Problem details - This exercise asks for every line of the material that contains the word "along".

Supplied information -
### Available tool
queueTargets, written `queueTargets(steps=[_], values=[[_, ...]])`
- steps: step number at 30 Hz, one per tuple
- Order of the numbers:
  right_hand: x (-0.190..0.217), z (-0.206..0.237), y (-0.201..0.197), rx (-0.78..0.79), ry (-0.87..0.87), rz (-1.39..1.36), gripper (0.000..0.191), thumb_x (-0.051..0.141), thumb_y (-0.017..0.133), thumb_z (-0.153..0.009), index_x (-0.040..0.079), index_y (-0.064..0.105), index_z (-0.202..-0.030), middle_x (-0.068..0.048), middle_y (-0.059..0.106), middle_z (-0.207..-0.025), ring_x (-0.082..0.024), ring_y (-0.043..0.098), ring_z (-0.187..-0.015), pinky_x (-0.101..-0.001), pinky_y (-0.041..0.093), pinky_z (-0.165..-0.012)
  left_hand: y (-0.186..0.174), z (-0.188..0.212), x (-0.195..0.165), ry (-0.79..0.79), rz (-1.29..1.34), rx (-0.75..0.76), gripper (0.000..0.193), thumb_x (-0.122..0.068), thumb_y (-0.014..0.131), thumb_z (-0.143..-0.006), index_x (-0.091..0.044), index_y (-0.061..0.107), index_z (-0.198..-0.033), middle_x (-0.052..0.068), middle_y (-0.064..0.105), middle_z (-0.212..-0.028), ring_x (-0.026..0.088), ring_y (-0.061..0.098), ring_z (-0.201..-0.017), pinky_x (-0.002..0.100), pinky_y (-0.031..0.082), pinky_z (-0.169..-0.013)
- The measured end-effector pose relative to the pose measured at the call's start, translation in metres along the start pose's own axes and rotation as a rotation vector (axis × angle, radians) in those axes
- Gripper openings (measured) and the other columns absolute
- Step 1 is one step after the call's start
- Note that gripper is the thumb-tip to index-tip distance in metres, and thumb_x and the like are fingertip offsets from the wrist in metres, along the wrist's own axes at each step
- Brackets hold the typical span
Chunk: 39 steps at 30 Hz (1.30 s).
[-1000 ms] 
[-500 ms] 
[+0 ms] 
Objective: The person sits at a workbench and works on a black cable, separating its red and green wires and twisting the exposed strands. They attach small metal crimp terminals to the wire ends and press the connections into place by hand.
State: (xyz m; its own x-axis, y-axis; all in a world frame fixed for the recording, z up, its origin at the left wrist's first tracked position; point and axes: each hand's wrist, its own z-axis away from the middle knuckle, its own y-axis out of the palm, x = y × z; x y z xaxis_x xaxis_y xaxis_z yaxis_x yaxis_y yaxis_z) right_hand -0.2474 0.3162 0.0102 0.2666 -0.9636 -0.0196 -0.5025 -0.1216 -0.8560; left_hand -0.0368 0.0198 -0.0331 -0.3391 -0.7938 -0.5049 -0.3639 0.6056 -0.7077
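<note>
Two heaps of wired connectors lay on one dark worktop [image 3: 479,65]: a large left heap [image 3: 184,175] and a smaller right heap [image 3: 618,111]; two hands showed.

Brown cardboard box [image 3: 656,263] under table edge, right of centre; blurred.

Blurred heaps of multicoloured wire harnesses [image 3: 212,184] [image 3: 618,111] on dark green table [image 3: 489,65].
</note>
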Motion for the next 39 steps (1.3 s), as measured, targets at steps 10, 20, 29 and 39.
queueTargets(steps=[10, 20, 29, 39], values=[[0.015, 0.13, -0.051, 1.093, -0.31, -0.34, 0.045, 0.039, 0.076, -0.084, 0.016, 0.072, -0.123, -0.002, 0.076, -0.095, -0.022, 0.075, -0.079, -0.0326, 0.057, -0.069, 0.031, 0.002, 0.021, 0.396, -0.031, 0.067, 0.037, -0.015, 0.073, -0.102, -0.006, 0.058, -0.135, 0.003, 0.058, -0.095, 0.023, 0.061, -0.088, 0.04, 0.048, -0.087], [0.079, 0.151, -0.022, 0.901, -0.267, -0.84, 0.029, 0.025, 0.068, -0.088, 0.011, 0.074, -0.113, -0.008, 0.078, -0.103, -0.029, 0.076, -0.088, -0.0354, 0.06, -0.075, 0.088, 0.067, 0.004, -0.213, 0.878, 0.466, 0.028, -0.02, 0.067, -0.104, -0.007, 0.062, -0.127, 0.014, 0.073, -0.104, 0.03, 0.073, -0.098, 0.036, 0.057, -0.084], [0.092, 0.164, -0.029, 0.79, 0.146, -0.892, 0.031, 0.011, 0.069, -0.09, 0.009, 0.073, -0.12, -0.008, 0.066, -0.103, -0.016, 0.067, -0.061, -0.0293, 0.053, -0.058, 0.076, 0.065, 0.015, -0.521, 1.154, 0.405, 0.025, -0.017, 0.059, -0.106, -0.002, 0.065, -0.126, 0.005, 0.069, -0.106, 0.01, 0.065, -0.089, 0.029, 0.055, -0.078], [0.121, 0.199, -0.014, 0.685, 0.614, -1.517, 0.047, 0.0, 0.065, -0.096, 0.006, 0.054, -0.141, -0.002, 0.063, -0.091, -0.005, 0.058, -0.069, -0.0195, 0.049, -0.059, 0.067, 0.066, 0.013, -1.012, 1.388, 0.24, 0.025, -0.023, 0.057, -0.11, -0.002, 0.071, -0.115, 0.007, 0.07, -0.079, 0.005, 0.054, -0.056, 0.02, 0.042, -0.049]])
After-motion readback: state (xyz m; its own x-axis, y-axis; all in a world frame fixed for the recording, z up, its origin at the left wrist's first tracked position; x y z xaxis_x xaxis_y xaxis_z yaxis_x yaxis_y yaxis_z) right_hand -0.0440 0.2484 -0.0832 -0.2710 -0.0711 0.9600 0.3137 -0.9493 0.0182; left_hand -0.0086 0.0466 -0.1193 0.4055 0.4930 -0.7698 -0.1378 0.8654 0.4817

Written answer -
- The measured end-effector pose relative to the pose measured at the call's start, translation in metres along the start pose's own axes and rotation as a rotation vector (axis × angle, radians) in those axes
- Note that gripper is the thumb-tip to index-tip distance in metres, and thumb_x and the like are fingertip offsets from the wrist in metres, along the wrist's own axes at each step

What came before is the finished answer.